══ Material supplied
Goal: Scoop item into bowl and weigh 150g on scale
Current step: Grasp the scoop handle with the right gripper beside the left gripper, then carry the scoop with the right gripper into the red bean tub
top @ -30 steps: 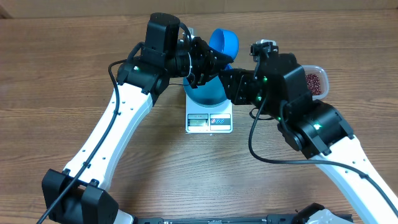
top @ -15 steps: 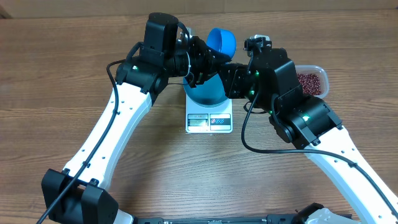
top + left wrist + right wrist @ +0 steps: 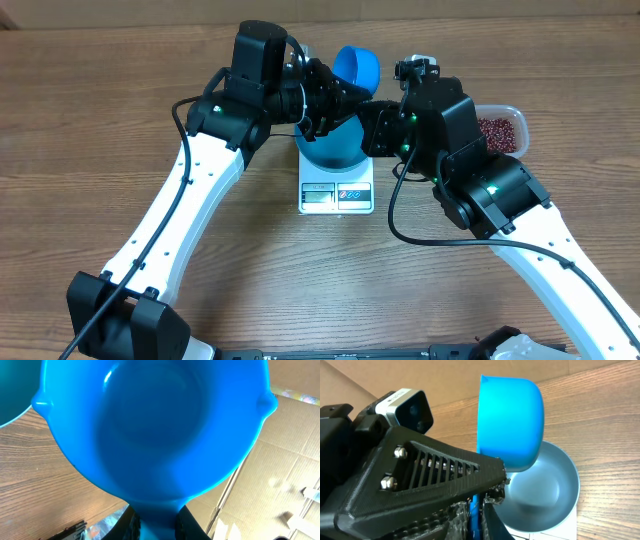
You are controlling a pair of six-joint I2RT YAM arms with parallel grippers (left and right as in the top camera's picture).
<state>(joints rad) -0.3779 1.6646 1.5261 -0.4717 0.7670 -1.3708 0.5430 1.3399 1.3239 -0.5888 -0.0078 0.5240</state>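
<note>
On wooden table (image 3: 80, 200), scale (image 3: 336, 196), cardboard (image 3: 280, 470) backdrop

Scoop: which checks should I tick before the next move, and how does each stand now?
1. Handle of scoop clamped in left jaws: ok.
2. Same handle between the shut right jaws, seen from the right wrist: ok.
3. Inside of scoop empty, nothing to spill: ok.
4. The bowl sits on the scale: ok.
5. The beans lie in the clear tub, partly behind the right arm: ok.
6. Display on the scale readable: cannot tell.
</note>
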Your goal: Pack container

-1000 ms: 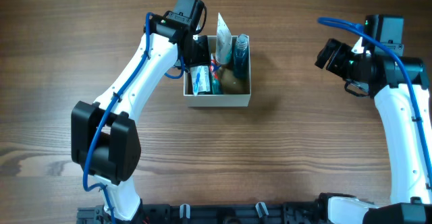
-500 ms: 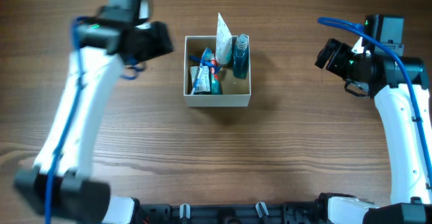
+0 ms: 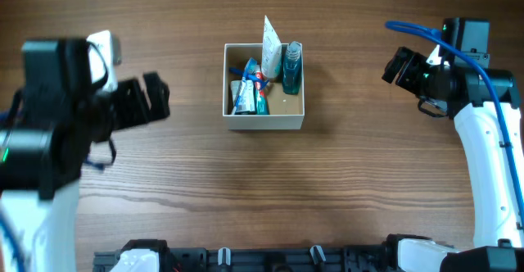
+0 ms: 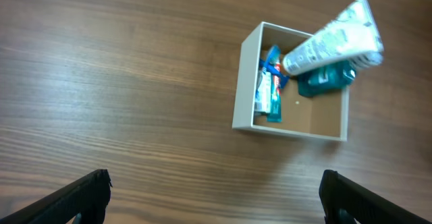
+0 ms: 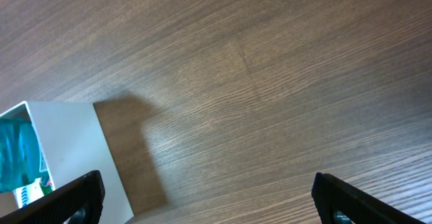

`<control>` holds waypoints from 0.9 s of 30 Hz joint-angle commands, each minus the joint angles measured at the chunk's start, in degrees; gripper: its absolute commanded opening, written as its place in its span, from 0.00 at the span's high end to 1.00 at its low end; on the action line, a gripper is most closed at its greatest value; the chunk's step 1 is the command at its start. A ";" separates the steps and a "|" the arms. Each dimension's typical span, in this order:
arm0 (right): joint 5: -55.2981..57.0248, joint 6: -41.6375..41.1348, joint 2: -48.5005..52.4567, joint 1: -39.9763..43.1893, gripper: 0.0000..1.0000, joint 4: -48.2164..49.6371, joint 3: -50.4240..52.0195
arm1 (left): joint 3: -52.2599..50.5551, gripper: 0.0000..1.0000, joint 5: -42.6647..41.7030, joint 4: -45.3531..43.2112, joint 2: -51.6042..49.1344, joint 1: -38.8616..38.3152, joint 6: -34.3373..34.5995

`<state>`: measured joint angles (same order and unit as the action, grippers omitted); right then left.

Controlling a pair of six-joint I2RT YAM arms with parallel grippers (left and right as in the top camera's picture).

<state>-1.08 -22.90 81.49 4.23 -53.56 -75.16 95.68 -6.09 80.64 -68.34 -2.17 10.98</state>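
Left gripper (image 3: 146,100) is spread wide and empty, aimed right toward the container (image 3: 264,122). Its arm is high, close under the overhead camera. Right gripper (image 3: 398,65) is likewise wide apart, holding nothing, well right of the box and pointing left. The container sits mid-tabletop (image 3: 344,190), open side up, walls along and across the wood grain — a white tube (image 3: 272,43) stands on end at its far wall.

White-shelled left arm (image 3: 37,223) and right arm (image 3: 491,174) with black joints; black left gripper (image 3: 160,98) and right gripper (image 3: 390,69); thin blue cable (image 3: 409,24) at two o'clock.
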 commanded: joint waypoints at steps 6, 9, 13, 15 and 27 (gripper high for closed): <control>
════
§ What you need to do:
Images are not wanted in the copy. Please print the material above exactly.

§ Result:
Goal: Scoop item into bowl and weigh 150g on scale
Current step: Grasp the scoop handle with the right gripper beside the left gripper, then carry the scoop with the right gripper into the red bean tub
top @ -30 steps: 
top @ -15 steps: 
top + left wrist + right wrist @ +0 steps: 
You are controlling a pair of six-joint I2RT YAM arms with parallel grippers (left and right as in the top camera's picture).
<state>(joints rad) -0.3779 1.6646 1.5261 -0.4717 0.7670 -1.3708 0.5430 1.3399 1.3239 -0.5888 -0.0078 0.5240</state>
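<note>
On wooden table (image 3: 80, 200), scale (image 3: 336, 196), cardboard (image 3: 280, 470) backdrop

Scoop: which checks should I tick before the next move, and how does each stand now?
1. Handle of scoop clamped in left jaws: ok.
2. Same handle between the shut right jaws, seen from the right wrist: ok.
3. Inside of scoop empty, nothing to spill: ok.
4. The bowl sits on the scale: ok.
5. The beans lie in the clear tub, partly behind the right arm: ok.
6. Display on the scale readable: cannot tell.
</note>
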Your goal: Pack container

-1000 ms: 
-500 ms: 
+0 ms: 
+0 ms: 
+0 ms: 

`<control>` holds waypoints from 0.9 s of 30 Hz joint-angle commands, each minus the joint angles measured at the chunk's start, in degrees; gripper: its absolute commanded opening, written as its place in its span, from 0.00 at the span's high end to 1.00 at its low end; on the action line, a gripper is most closed at its greatest value; the chunk's step 1 is the command at its start. A ";" separates the steps and a "|" the arms. Each dimension's typical span, in this order:
arm0 (right): joint 5: -55.2981..57.0248, joint 6: -41.6375..41.1348, joint 2: -48.5005..52.4567, joint 1: -39.9763..43.1893, gripper: 0.0000..1.0000, joint 4: -48.2164..49.6371, joint 3: -50.4240..52.0195
arm1 (left): joint 3: -52.2599..50.5551, gripper: 0.0000..1.0000, joint 5: -42.6647..41.7030, joint 4: -45.3531..43.2112, joint 2: -51.6042..49.1344, joint 1: -38.8616..38.3152, joint 6: -34.3373..34.5995

`<state>`: measured joint angles (same order and unit as the action, grippers omitted); right then left.

Controlling a pair of six-joint I2RT YAM arms with parallel grippers (left and right as in the top camera's picture).

<state>-1.08 -22.90 81.49 4.23 -53.56 -75.16 95.68 -6.09 80.64 -68.34 -2.17 10.98</state>
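Left gripper (image 3: 146,100) is spread wide and empty, aimed right toward the container (image 3: 264,122). Its arm is high, close under the overhead camera. Right gripper (image 3: 398,65) is likewise wide apart, holding nothing, well right of the box and pointing left. The container sits mid-tabletop (image 3: 344,190), open side up, walls along and across the wood grain — a white tube (image 3: 272,43) stands on end at its far wall.

White-shelled left arm (image 3: 37,223) and right arm (image 3: 491,174) with black joints; black left gripper (image 3: 160,98) and right gripper (image 3: 390,69); thin blue cable (image 3: 409,24) at two o'clock.
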 commanded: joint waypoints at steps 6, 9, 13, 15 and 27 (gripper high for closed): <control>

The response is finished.